** Opening Data block block **
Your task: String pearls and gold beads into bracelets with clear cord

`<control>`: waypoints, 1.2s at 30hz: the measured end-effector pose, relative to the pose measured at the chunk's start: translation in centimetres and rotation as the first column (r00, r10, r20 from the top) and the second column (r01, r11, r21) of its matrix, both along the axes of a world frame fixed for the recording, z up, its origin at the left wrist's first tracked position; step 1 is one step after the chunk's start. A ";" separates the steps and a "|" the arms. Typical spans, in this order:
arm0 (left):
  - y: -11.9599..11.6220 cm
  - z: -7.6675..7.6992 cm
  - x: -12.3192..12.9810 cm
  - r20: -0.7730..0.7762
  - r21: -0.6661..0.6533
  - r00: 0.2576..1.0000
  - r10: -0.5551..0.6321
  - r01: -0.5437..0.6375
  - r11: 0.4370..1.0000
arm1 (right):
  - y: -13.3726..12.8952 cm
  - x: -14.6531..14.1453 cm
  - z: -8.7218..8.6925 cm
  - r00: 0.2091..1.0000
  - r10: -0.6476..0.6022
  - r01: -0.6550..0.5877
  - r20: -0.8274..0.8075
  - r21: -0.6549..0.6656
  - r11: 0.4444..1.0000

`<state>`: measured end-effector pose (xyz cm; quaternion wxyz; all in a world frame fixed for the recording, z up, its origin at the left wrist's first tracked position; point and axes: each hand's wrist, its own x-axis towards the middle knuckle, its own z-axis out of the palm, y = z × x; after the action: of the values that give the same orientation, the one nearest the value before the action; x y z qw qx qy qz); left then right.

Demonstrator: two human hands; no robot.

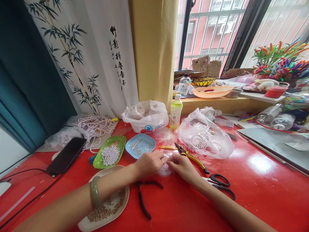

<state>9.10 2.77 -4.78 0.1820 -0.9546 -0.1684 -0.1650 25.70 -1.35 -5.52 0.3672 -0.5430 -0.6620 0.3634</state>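
Observation:
My left hand [150, 163], with a ring on one finger and a green bangle on the wrist, is closed, its fingertips pinched together. My right hand [181, 165] meets it from the right, also with bent, pinched fingers. What either hand holds is too small to make out. Beneath them is a small clear round container [164, 170]. Black-and-yellow pliers [193, 158] lie just beyond my right hand. Black-handled pliers [144, 196] rest open nearer me. A blue dish [140, 145] of small metal pieces sits behind my left hand.
A green dish [122, 140] of pearl beads and a white plate [126, 198] of gold beads are at left, with a phone [66, 156]. Plastic bags [205, 135], a yellow-green bottle [175, 111] and scissors [220, 184] lie around the right and back.

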 end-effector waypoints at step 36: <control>1.6 2.1 1.2 -0.078 -0.995 0.858 0.507 -0.095 0.008 | -1.3 -0.4 -1.9 0.743 -0.321 -0.240 0.587 0.682 0.691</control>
<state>10.32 4.35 -2.69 -0.5035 -0.7214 -0.4627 -0.1091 25.32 -2.62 -7.46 0.2962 -0.4617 -0.8217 -0.1546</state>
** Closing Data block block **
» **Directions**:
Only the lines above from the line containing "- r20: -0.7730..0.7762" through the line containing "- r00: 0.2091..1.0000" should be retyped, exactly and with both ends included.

» **Answer space**:
  - r20: -0.7730..0.7762
  - r21: -0.6661..0.6533
  - r00: 0.2576..1.0000
  - r10: -0.5551..0.6321
  - r01: -0.5437..0.6375
  - r11: 0.4370..1.0000
arm1 (right):
  - y: -13.3726..12.8952 cm
  - x: -14.6531..14.1453 cm
  - z: -8.7218..8.6925 cm
  - r00: 0.2091..1.0000

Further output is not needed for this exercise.